Let's say you have a list of numbers. A natural question is: what is the center of this list?
To answer that, you have to ask yourself: what is a "center" in the first place?
Why, for example, is 9 not the center of the numbers {1, 2, 4, 8}?

If you think about it for a while, you will realize that the center of a list of numbers it the number $\bar x$ whose total distance from the all the numbers $x_k$ in the list is minimum.
So that means you want to minimize $\sum_k \lVert x_k - \bar x \rVert$.

But how do you define $\lVert x \rVert$? A natural definition is $|x|$.
When you define it like that, you get $\bar x = $ the median. Why? Try a simple example on a piece of paper to see it visually -- the left and right side penalties cancel at the median:
enter image description here
Also notice that when there are an even number of elements, any element in the interval that holds the two middle elements is "a median". However, by taking an upper limit, you can find a single value rather than an interval -- which in this case is 8/3.

But you can also define $\lVert x \rVert =|x|^2$. In that case, you get $\bar x = $ the arithmetic mean:
enter image description here

Why is this the arithmetic mean?

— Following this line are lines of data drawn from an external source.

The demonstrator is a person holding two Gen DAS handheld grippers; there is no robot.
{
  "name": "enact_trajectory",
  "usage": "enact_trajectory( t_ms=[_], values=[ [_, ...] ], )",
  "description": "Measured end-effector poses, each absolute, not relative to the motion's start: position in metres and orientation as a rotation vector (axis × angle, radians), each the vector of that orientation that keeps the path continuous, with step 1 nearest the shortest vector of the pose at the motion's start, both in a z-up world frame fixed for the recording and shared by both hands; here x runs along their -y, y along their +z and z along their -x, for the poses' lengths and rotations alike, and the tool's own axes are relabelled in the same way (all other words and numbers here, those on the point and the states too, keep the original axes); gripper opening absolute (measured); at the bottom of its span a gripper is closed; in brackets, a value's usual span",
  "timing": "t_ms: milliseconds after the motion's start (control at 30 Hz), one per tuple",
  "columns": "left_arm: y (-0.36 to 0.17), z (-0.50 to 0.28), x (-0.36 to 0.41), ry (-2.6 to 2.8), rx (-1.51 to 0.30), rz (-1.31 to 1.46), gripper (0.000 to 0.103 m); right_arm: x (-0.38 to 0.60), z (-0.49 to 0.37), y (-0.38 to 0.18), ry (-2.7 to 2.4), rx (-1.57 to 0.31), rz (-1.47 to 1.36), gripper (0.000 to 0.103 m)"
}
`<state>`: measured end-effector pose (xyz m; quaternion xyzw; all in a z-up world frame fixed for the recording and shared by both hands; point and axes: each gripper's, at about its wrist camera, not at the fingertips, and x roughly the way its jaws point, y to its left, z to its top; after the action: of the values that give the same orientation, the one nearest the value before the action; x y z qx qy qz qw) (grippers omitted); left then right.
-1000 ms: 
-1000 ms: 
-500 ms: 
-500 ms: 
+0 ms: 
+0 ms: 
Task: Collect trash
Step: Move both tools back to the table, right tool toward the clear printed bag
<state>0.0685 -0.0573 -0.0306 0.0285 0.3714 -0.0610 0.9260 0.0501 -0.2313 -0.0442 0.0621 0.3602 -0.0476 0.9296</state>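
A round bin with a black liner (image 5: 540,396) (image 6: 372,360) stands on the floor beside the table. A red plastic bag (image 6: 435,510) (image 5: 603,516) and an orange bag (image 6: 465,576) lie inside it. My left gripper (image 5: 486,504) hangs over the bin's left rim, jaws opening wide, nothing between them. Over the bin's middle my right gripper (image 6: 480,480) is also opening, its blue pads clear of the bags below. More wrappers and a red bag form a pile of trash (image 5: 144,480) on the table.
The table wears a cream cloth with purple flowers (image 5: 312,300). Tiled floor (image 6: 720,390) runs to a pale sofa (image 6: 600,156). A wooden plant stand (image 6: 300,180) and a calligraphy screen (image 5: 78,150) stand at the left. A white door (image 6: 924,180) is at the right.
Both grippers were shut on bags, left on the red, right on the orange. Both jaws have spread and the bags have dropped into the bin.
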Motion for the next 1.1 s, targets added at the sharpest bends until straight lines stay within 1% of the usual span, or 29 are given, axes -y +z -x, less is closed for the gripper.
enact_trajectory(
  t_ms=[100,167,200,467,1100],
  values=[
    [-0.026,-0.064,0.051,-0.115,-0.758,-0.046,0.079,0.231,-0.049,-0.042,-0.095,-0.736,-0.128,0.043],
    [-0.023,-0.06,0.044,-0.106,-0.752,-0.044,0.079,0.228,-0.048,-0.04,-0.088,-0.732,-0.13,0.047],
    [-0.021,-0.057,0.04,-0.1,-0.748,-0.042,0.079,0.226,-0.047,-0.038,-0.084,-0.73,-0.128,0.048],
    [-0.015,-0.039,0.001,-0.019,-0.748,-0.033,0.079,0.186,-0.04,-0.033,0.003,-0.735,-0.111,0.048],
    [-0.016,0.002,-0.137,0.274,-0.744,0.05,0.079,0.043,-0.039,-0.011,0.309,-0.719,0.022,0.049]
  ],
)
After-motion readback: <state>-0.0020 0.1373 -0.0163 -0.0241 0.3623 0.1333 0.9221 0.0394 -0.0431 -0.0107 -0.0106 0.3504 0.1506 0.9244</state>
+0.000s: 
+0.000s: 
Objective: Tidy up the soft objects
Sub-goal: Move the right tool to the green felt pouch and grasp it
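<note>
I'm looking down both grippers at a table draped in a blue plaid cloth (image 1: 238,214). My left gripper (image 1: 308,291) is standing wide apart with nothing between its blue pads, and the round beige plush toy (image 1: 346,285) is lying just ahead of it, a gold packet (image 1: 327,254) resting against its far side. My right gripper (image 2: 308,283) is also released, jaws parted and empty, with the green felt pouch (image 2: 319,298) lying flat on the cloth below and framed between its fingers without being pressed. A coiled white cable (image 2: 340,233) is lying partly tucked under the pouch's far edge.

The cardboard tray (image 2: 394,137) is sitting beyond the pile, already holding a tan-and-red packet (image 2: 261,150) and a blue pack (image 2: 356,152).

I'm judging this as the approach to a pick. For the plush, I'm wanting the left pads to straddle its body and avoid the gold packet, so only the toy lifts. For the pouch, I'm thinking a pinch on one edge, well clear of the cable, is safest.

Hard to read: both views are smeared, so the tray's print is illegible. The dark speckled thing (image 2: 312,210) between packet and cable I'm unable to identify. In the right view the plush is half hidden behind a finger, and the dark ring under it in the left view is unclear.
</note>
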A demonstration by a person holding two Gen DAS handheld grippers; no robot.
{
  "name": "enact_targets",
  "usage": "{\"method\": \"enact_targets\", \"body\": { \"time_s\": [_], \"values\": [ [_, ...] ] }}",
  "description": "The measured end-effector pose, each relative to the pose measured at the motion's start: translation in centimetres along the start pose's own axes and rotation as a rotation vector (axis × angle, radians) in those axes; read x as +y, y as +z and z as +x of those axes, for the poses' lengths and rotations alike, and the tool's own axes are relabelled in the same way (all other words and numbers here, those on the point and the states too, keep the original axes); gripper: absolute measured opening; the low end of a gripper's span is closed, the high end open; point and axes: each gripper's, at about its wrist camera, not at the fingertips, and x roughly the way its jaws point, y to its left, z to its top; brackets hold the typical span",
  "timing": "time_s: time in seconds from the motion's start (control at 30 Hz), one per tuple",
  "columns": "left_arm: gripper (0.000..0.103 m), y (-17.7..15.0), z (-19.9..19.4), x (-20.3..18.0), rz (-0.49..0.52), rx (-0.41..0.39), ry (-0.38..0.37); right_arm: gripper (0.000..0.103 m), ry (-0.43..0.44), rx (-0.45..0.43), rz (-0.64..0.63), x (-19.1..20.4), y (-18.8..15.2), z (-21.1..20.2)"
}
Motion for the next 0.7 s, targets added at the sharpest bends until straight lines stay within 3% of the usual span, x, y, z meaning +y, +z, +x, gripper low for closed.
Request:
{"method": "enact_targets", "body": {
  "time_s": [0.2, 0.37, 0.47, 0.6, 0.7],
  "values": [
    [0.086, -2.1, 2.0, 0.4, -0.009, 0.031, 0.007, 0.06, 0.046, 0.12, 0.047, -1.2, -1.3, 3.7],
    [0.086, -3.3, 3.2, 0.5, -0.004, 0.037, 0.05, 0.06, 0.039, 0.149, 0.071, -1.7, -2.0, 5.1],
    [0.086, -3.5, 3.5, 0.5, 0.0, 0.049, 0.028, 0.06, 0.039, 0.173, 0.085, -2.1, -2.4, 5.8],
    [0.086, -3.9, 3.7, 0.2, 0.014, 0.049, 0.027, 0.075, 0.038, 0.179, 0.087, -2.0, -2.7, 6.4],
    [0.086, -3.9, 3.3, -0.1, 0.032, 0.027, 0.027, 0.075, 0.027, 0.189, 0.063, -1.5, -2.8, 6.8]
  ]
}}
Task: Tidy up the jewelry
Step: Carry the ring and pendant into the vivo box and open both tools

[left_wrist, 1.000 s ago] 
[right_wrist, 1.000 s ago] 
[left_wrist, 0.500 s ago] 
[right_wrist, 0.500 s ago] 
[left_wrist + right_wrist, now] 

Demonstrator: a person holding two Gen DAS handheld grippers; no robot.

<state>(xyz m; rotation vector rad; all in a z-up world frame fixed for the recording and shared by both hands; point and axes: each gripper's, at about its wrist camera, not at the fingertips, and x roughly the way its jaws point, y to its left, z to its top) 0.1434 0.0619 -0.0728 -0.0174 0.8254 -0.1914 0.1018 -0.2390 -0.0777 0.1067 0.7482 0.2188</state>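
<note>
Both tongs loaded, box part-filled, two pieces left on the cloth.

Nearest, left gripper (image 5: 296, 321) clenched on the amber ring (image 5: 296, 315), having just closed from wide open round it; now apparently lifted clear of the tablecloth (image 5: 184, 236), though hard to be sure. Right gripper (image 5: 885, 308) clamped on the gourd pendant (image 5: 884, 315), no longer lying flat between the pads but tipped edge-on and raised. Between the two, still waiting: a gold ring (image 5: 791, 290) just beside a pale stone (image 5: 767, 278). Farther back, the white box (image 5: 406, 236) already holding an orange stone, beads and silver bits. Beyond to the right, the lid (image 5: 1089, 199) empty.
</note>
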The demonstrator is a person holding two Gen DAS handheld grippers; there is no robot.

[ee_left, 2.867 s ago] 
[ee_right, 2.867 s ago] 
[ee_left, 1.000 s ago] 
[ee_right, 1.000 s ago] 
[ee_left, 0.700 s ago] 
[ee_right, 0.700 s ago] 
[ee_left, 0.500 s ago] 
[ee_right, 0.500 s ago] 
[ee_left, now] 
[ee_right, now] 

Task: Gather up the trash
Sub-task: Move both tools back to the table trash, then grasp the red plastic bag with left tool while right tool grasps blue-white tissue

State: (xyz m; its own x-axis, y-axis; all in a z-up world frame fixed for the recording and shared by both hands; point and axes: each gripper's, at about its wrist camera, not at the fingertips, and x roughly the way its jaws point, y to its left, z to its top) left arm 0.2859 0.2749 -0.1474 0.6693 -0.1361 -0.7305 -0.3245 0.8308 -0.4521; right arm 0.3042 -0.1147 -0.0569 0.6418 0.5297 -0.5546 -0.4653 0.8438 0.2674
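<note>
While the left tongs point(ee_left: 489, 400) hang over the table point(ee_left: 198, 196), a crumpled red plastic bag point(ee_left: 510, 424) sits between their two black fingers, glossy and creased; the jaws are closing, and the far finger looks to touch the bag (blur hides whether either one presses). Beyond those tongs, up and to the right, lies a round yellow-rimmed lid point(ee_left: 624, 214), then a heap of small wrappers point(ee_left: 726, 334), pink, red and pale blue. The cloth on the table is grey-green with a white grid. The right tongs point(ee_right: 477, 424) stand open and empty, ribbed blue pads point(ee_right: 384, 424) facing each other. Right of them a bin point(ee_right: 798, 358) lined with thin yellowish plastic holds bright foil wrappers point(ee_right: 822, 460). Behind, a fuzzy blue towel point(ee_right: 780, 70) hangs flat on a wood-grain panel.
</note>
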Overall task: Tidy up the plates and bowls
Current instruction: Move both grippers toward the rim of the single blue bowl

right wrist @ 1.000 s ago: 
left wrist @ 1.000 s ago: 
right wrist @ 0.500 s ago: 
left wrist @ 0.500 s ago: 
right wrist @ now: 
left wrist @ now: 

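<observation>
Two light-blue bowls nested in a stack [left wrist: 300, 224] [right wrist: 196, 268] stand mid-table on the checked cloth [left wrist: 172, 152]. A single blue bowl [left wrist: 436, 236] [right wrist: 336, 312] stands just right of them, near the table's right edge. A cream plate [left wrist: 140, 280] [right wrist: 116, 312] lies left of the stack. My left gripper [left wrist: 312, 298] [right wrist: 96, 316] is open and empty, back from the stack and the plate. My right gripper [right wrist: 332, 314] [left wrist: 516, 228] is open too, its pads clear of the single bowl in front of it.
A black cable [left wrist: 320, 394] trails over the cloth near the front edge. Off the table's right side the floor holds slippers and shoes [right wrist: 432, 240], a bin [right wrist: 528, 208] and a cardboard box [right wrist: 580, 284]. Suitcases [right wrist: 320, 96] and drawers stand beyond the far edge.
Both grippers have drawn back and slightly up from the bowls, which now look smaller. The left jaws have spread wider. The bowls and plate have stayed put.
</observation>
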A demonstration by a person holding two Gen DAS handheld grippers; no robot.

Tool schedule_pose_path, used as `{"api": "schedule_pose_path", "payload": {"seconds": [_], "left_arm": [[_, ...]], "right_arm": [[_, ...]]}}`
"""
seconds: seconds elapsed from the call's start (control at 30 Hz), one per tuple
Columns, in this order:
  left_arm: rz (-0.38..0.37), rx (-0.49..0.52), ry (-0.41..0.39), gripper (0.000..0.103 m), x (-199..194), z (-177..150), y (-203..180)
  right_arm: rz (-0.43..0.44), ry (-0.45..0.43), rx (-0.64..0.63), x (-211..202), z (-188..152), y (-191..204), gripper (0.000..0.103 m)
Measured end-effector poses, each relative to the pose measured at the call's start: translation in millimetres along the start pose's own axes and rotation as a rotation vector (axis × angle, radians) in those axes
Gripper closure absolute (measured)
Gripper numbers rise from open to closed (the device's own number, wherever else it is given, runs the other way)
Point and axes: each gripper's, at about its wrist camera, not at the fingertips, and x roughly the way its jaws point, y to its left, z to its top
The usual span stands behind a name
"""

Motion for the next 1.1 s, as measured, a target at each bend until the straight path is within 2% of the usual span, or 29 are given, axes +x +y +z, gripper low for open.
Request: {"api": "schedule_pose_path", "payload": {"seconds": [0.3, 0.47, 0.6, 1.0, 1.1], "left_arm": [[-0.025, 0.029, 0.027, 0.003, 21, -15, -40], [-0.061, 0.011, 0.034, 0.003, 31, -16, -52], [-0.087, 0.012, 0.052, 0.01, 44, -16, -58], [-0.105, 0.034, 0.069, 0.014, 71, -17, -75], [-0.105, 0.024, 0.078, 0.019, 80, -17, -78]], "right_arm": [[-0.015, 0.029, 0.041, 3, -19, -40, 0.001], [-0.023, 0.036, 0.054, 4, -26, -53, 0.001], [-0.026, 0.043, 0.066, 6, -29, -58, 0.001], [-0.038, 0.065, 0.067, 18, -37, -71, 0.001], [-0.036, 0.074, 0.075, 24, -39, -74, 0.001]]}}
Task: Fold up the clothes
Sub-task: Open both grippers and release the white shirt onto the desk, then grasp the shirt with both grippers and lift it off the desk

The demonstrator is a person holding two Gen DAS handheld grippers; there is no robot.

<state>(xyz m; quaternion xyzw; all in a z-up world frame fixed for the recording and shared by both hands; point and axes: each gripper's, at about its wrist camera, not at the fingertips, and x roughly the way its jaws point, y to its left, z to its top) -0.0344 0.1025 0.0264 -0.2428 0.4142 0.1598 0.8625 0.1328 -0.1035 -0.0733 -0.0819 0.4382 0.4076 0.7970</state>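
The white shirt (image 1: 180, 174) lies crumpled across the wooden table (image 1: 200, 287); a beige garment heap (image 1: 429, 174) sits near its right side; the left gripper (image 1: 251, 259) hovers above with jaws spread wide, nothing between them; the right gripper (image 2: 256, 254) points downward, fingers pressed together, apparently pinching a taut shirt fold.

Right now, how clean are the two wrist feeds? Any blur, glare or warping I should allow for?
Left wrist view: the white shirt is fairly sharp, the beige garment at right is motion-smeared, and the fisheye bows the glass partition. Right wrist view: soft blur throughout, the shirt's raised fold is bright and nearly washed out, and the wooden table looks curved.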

The formula for this should explain:
If you have $\bar x = \arg \min_x \sum_k |x_k - x|^2$, then you can set its derivative to zero:

$$\frac{d}{d\bar x}\sum_k |x_k - \bar x|^2 = 0$$ $$\sum_k 2 (x_k - \bar x) = 0$$ $$\sum_{k=1}^n x_k = n \bar x$$ $$\bar x = \frac{1}{n} \sum_{k=1}^n x_k$$

Notice this is exactly the arithmetic mean?

This is exactly why the arithmetic mean is a poor measure of central tendency.

It penalizes for deviations quadratically rather than linearly.
However, it's easy to compute (try the same thing for the median to see what I mean), and has the nice property that (by definition) multiplying it by $n$ gives you the total sum.
So people use it anyway, even when it's not the right choice.
But when is it the right choice?
It's the right choice when you're looking for the "average" dependent variable rather than the "average" independent variable, so to speak.
For example, if you're looking at the wealth of the average person, then you need to look at the median wealth. This is -- by definition -- useful for understanding how wealthy the average person is. But if you're trying to understand what's happening to the wealth itself rather than the people -- i.e., you want to know the average wealth of a person -- then you need to look at the mean wealth.

Now what if we go further? We've tried $\lVert x \rVert = |x|^1$ (the median) and $\lVert x \rVert = |x|^2$ (the mean).

What if we try $\lVert x \rVert = |x|^0$? If we do, we get back the mode, assuming we define $0^0$ to be $0$ (we have to take a limit here to see what happens):
enter image description here enter image description here

What if we try $\lVert x \rVert = |x|^\infty$? In this case we get back the midpoint -- that is, the average of the minimum and the maximum values (again, we have to take a limit to see what happens):
enter image description here

It should make sense why all of these are said to measure "central tendency". :)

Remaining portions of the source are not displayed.